PROBLEM DESCRIPTION » All of the data below should be copied exactly as it stands.

[DATA EXCERPT]

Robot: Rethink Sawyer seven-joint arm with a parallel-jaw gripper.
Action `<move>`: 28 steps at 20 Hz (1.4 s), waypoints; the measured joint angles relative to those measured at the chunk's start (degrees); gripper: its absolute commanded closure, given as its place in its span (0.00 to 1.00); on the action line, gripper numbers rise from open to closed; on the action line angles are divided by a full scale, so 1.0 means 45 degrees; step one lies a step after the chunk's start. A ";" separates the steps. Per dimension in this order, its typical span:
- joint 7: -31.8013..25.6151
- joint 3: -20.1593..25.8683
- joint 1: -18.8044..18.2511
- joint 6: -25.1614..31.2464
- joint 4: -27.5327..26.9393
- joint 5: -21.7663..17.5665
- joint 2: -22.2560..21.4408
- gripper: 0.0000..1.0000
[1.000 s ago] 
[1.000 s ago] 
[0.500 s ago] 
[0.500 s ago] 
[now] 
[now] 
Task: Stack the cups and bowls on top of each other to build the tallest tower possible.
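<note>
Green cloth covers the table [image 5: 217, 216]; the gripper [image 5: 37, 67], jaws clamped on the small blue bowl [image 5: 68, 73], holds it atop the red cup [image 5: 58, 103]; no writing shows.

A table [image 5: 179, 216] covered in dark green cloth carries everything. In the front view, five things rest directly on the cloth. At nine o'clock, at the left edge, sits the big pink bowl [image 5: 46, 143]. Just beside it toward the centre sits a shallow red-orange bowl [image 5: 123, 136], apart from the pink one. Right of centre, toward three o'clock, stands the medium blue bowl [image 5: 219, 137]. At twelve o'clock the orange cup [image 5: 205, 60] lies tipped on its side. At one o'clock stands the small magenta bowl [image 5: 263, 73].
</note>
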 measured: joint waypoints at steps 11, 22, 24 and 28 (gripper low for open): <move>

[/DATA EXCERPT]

ANSWER AREA »
Robot: Rethink Sawyer seven-joint arm with a parallel-jaw gripper.
Action `<move>`: 28 steps at 20 Hz (1.4 s), waypoints; the measured joint angles relative to those measured at the chunk's start (degrees); gripper: its absolute commanded closure, given as its place in its span (0.00 to 1.00); on the action line, gripper numbers rise from open to closed; on the action line angles are divided by a full scale, so 1.0 means 45 degrees; step one lies a step after the chunk's start. A ";" separates the steps. Per dimension in this order, its typical span:
- joint 7: -31.8013..25.6151
- joint 3: -20.1593..25.8683
- joint 1: -18.8044..18.2511
- joint 6: -25.1614..31.2464
- joint 4: -27.5327..26.9393
- joint 5: -21.7663..17.5665
- joint 2: -22.2560..21.4408
- gripper: 0.0000..1.0000
[1.000 s ago] 
[1.000 s ago] 
[0.500 s ago] 
[0.500 s ago] 
[now] 
[now] 
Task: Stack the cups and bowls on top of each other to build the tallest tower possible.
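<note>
Green cloth covers the table [image 5: 217, 216]; the gripper [image 5: 37, 67], jaws clamped on the small blue bowl [image 5: 68, 73], holds it atop the red cup [image 5: 58, 103]; no writing shows.

A table [image 5: 179, 216] covered in dark green cloth carries everything. In the front view, five things rest directly on the cloth. At nine o'clock, at the left edge, sits the big pink bowl [image 5: 46, 143]. Just beside it toward the centre sits a shallow red-orange bowl [image 5: 123, 136], apart from the pink one. Right of centre, toward three o'clock, stands the medium blue bowl [image 5: 219, 137]. At twelve o'clock the orange cup [image 5: 205, 60] lies tipped on its side. At one o'clock stands the small magenta bowl [image 5: 263, 73].
</note>
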 measured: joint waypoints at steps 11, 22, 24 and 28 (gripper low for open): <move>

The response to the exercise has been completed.